The certificate isn’t necessary to carry around. However, I chose to keep a copy of mine in my wallet in case I’m ever questioned by anyone – and believe me, you will be questioned.
General Safety Tips
You’d assume these would go without saying, but I’ve seen quite a few fail videos online. These tips should keep you from ending up like those guys.
- Stay below 400ft, or 122m. I’ve been asked “how high can it go?” but the real question is “how high should it go?” This height restriction is to stay clear of manned aircraft and is implemented in the flight software of most, if not all, mid-level to professional drones.
- Keep a visual line of sight. No, if you fly it behind a line of trees and under some branches, you probably won’t be able to fly it back safely, and the return to home feature will likely cause a wreck. Been there, tried that.
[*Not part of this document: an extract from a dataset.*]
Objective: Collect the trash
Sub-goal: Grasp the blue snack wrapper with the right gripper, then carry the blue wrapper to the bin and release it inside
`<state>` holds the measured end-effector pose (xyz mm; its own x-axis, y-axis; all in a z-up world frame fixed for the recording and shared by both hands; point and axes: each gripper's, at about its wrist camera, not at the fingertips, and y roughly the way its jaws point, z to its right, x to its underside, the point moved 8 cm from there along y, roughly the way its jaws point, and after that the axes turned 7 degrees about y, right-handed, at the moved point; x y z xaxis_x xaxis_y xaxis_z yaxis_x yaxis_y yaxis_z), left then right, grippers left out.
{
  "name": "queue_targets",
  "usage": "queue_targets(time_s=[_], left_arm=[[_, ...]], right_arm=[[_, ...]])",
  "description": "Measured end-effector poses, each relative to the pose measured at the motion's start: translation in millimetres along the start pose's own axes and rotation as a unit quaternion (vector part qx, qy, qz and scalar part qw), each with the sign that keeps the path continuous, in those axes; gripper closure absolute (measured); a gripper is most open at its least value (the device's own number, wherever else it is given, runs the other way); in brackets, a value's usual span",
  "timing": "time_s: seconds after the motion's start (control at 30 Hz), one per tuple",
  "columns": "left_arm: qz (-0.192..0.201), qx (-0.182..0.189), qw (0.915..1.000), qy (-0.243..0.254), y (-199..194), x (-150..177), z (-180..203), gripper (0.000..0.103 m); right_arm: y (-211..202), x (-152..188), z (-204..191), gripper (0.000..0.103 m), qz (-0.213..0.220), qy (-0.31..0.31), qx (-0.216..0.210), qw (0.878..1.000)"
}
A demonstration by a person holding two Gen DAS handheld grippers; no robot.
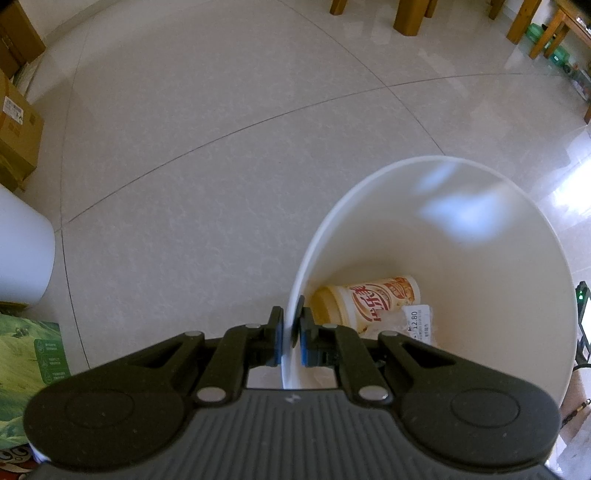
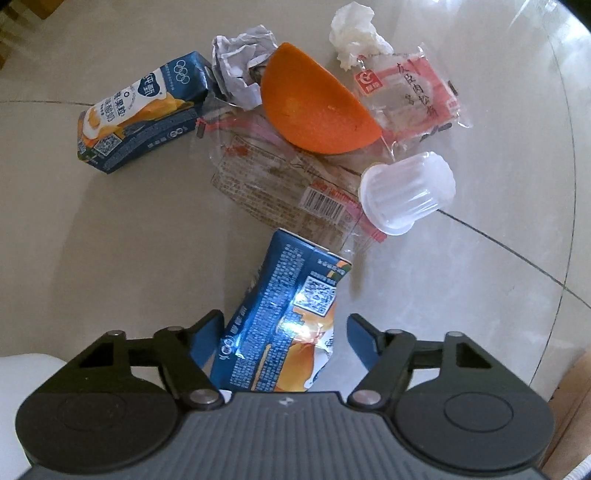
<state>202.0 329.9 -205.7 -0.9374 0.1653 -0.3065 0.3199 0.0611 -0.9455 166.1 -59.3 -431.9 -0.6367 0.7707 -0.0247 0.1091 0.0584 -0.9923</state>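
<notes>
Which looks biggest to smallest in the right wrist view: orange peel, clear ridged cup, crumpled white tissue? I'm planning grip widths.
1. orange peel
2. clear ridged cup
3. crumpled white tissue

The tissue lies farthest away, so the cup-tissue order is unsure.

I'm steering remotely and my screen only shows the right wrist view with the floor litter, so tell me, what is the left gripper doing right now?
Observer: The left gripper is shut on the rim of a round white plastic bin; one of its fingers is outside the wall, the other inside.
Operator: Is anything in that bin already?
Observer: Yes, a cream paper drink cup with red lettering lies on its side at the bottom.
Operator: Only that?
Observer: A clear crumpled wrapper with a white price label lies beside the cup.
</notes>
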Motion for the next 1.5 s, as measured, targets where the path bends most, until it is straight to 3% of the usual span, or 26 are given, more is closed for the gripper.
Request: queue_targets(time_s=[0.43, 0.7, 0.87, 1.23, 1.33, 1.5], left_arm=[[0.000, 0.001, 1.0000, 0.000, 0.3, -0.1, 0.3, 0.096], [0.000, 0.000, 1.0000, 0.001, 0.2, -0.3, 0.2, 0.096], [0.000, 0.000, 1.0000, 0.000, 0.2, -0.1, -0.6, 0.096], [0.001, 0.000, 1.0000, 0.000, 1.0, 0.7, -1.3, 0.096], [0.001, 0.000, 1.0000, 0.000, 0.9, 0.5, -1.3, 0.096], [0.001, -0.003, 1.0000, 0.001, 0.6, 0.3, -0.7, 0.096]], right_arm=[[-12.4, -2.5, -4.4, 0.035, -0.013, -0.029, 0.006, 0.999], [-55.8, -6.9, -20.7, 0.036, -0.001, -0.116, 0.011, 0.993], [-99.8, -13.8, -29.8, 0.036, 0.015, -0.181, 0.009, 0.983], [-189.4, -1.2, -45.6, 0.037, 0.022, -0.255, -0.022, 0.967], [-222.8, 12.7, -57.1, 0.037, 0.024, -0.285, -0.042, 0.957], [-288.9, 42.7, -91.2, 0.037, 0.042, -0.347, -0.098, 0.932]])
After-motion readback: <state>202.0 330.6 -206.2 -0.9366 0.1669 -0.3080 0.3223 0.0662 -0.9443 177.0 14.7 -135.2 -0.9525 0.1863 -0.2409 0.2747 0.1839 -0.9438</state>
- Avoid manned aircraft at all times. They always have the right of way in the skies!
- Don’t fly over crowds. The technology keeping these things in the air is unparalleled and truly a marvel of the modern day, but accidents do happen. For shots of a crowd, shoot from an angle rather than flying directly overhead.
- Don’t fly within five miles of an airport. This goes hand in hand with manned aircraft and right-of-way.
- Don’t fly over power lines, tall buildings, or anything likely to cause interference. If the compass isn’t calibrated properly or if there is interference, “return to home” will malfunction and the drone will most certainly wreck — or fly away.
Once again, congratulations on your new drone! You’re now all set to take to the skies. Whether you’re getting shots of a concert for your YouTube channel, hanging with family at a barbecue, or dying to take your drone with you on your next ski trip, you can now do so with peace of mind from a legal and overall safety sense.